I've been preferring the protection EIS gives for international sales. I've lost a few items going to China and elsewhere in Asia over the years, and I've often suspected it could be because I messed up the address or the formatting of the address and the different characters, etc. With EIS, it automatically uses an address as the customer entered it themselves, so it takes me out of the loop as a source of error.
EIS costs ~$2 more than the alternative. I'm still making up my mind whether I think the extra $2 is worth it.
IG: DeCourcyCoinsEbay: neilrobertson
"Numismatic categorizations, if left unconstrained, will increase spontaneously over time." -me
I do like the protection it provides, haven’t had the problem you describe though.
I'm BACK!!! Used to be Billet7 on the old forum.

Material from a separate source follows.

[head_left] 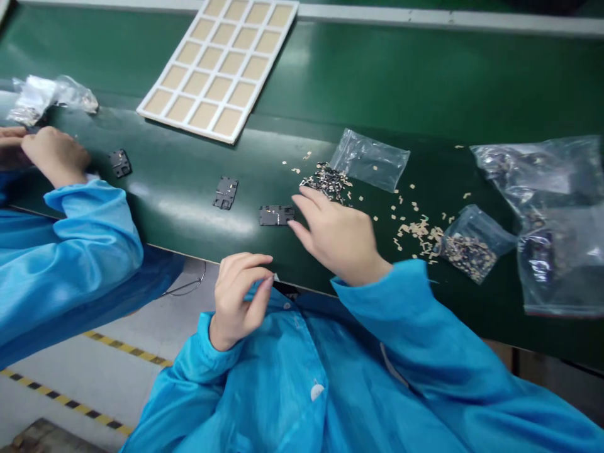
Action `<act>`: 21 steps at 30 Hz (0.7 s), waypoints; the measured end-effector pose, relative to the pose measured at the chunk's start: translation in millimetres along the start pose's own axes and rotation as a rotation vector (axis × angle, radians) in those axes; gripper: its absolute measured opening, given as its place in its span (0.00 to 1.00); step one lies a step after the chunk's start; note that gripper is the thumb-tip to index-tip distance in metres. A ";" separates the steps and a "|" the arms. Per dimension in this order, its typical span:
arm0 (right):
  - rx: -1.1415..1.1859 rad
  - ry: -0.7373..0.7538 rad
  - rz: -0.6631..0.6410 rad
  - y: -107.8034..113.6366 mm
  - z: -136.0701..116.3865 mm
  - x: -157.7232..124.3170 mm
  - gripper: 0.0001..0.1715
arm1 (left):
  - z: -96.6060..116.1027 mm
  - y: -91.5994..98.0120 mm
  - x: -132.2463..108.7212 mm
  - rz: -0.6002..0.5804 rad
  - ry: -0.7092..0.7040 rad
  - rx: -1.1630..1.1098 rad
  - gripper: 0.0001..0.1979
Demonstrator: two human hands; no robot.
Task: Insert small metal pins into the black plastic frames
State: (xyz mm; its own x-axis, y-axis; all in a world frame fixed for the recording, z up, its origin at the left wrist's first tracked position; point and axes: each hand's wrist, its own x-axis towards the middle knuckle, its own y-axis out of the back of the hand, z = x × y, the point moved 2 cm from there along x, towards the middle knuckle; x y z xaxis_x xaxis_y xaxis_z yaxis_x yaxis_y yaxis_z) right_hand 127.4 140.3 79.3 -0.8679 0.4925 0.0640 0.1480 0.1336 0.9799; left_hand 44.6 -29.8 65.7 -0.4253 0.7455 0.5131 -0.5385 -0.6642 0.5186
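My right hand lies on the green belt, fingers stretched out, their tips touching a small dark flat part. My left hand hangs off the belt's near edge over my blue coat, fingers curled in a loose pinch; what is in them, if anything, I cannot make out. A second dark part lies further left on the belt. A heap of tiny dark and tan pieces sits just beyond my right hand.
A co-worker's hand and blue sleeve work at the left, near a third dark part. A white gridded tray lies at the back. Clear plastic bags and scattered tan bits lie on the right.
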 end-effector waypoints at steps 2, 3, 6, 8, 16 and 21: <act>-0.060 0.057 0.084 11.7 13.9 -25.9 0.21 | -9.4 -1.0 -2.7 0.005 0.052 -0.015 0.05; -0.077 0.077 0.108 15.2 23.0 -39.2 0.21 | -13.5 -2.4 -3.5 0.002 0.079 -0.031 0.05; -0.131 0.104 0.049 14.0 48.4 -72.1 0.23 | -22.1 -10.8 -3.0 -0.013 0.143 -0.112 0.05; -0.153 0.107 0.008 7.9 57.1 -84.9 0.24 | -24.1 -18.0 -0.4 -0.019 0.152 -0.163 0.04; -0.065 0.100 -0.013 -5.1 55.9 -89.8 0.22 | -28.0 -33.1 4.7 -0.077 0.109 -0.109 0.06; -0.062 0.150 -0.076 -8.0 57.7 -84.2 0.19 | -30.5 -33.9 2.5 -0.099 0.121 -0.096 0.05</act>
State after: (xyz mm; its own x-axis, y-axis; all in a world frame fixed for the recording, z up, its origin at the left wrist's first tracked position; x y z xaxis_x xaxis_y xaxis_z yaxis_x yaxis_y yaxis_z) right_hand 226.7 147.3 55.1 -0.9373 0.3482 0.0127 0.0543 0.1100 0.9925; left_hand 39.6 -3.7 28.6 -0.4478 0.8122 0.3740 -0.6464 -0.5830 0.4922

The issue I had was with two coins created from identical templates on the same day, which ended minutes apart. The only difference was which of the two Canadian 5 cent categories was used. One was set to EIS and I couldn't do anything with invoicing it, and the other was like a normal international order without EIS, where I handle everything and ship directly to the buyer's actual address.
There is a bigger issue with the EIS if you are listing in the USA, the system excludes international sales to Australia and in some cases doesn't display the listing. Some of the seller that I have purchased from in the past their items are no long available to buyers international. I have tried to explain this to many sellers who use this EIS to list items. I guess when they start to lose sales they will go back to the old manual listing and us collectors overseas will be able to buy again.
It is exponentially more difficult to sell internationally on eBay than it was a few years ago- for many reasons.
Justin Meunier
Boardwalk Numismatics
I used to turn off EIS in the past but now since eBay will cover the return and lost so it sounds very attractive. I decided to give it a try but so far I haven't sold one use eBay international shipping.